Friday was the Workplace holiday party. We decided to liven things up a little with a betting pool: Who would make the biggest ass of themselves? A list of the 25-30 people we know best was made and odds were assigned. A 20:1 coworker was fairly unlikely to embarrass themselves whereas a 2:1 was almost a sure bet. Amidst a sea of 2:1s I was a assigned a respectable 4:1 which only proves these people don't know me very well. At the party, which was at ida mae from 6 to 11, we chose 2 people and then another at the midway point.

No one ended up winning anything because the breakaway star of the party was one of the new guys and none of them were in the pool since they were unknown quantities. So except for New Guy getting thrown out and another incident involving a friend of mine and a coworker who I now want to kick until he's dead, it was kind of a great party. K-dub, mysterioso, American Idol and I had made a pact to make sure none of us got out of control ("One water to every two drinks, people. Eat something. The code word is Singapore!") and it worked. Lookit that, almost 32 years old and I finally learn to behave. We made the DJ play OutKast and he threw in the Milkshake Song for good measure. I got to know the Enablement Krew better and they all rock like mini hurricanes ("Dude, the French get ALL the bitches!") and yeah, it was in actuality probably a big ole gooberfest but it's rare to have so many fun coworkers. Except that one dude who I seriously want to beat with a shovel.

Oh oh the best part though was my ride home. I tried and failed to get a cab - are there really less cabs lately or does it just seem that way? - and finally a car service guy pulled up and in my desperation I'm like look, I need to go to Brooklyn and I only have $22, yes or no? And off we went. I'm really popular with people who drive some sort of vehicle for a living be it subway, bus or car and Sonny was no different. He asked me if I were Muslim (must be my big, round, freckled, typical Muslim face) and if I had a boyfriend and where am I from... I usually lie about everything, including my name, in these situations, just in case, but Sonny told me I seemed like such a nice, decent person I didn't want to disappoint him.

When we were approaching my stop off the BQE, he told me he wanted to start a friendship with me and could he give me his number. Since it drives me crazyinsane when people give or ask for numbers with no intention of ever calling I really didn't want to do the same thing, the principle and all, but I didn't want to cause any kind of scene with the guy who now knew where I live, so I said sure. I took his number and handed him my $22 and he wouldn't take my money. He said it was because I was nice and he wanted to start a friendship with me and I argued that he'd done his job and deserved the money but he just wouldn't take it.

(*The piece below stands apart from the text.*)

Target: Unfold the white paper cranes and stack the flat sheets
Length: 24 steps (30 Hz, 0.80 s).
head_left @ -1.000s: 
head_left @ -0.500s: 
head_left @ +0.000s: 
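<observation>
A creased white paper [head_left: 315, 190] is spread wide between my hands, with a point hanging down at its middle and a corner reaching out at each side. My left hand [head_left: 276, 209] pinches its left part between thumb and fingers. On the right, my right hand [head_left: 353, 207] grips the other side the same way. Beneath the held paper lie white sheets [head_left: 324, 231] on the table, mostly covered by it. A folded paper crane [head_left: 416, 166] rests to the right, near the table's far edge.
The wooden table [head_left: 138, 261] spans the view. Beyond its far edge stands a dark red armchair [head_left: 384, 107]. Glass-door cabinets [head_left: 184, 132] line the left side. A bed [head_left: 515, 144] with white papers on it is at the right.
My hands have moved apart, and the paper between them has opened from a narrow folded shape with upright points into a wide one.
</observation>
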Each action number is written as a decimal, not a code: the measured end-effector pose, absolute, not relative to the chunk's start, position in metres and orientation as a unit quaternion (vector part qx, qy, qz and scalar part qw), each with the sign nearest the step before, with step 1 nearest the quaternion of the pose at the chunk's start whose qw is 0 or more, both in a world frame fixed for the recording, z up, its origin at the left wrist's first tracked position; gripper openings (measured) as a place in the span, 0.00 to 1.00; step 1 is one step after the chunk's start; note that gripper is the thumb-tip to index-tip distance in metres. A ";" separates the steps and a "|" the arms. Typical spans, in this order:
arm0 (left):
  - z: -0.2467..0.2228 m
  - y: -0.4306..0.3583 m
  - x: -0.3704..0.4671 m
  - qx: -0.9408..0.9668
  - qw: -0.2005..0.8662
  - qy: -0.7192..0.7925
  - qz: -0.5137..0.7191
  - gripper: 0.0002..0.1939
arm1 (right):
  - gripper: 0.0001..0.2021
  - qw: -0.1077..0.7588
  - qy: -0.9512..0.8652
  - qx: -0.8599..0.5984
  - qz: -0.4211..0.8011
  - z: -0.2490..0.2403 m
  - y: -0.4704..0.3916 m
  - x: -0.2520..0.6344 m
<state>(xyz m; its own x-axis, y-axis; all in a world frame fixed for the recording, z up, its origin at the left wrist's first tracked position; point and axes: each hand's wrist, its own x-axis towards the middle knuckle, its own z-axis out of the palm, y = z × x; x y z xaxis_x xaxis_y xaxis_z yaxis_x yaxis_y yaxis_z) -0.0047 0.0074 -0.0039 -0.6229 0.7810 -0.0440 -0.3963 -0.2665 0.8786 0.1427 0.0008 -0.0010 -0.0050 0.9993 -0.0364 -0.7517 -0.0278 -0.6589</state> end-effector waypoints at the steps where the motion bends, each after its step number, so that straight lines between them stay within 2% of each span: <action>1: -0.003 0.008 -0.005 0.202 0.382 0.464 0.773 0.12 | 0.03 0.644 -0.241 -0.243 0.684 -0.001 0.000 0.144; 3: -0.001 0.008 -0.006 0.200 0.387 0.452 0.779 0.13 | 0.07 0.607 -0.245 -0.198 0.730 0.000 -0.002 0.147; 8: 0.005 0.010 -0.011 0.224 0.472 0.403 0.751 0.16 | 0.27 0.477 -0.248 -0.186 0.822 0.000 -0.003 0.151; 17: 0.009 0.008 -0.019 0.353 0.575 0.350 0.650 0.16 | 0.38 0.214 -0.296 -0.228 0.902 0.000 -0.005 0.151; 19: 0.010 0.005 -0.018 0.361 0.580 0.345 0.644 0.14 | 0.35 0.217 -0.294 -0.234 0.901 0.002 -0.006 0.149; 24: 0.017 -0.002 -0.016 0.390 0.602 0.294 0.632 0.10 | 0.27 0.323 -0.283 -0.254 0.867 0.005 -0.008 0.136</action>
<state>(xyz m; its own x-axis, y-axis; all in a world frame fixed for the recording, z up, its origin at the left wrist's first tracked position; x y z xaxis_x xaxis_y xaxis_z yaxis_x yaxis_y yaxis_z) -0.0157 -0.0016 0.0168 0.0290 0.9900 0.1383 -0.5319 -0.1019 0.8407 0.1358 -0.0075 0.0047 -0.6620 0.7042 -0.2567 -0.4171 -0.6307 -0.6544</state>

So I got out and headed into my building and I was thinking, damn, this must be what it's like for pretty girls every day! I don't mean to put myself down, I'm not so hideous that children put out their own eyes rather than look at me. But I'm talking about that kind of pretty that makes people stop and stare, or give you things for free. Honestly, even just a tiny taste of it made me think how along with the giggly "I got something free!" there's a sort of guilt. I felt bad, since it wasn't an equal trade in the slightest. I'm not ever going to call. Huh. That's one to grow on.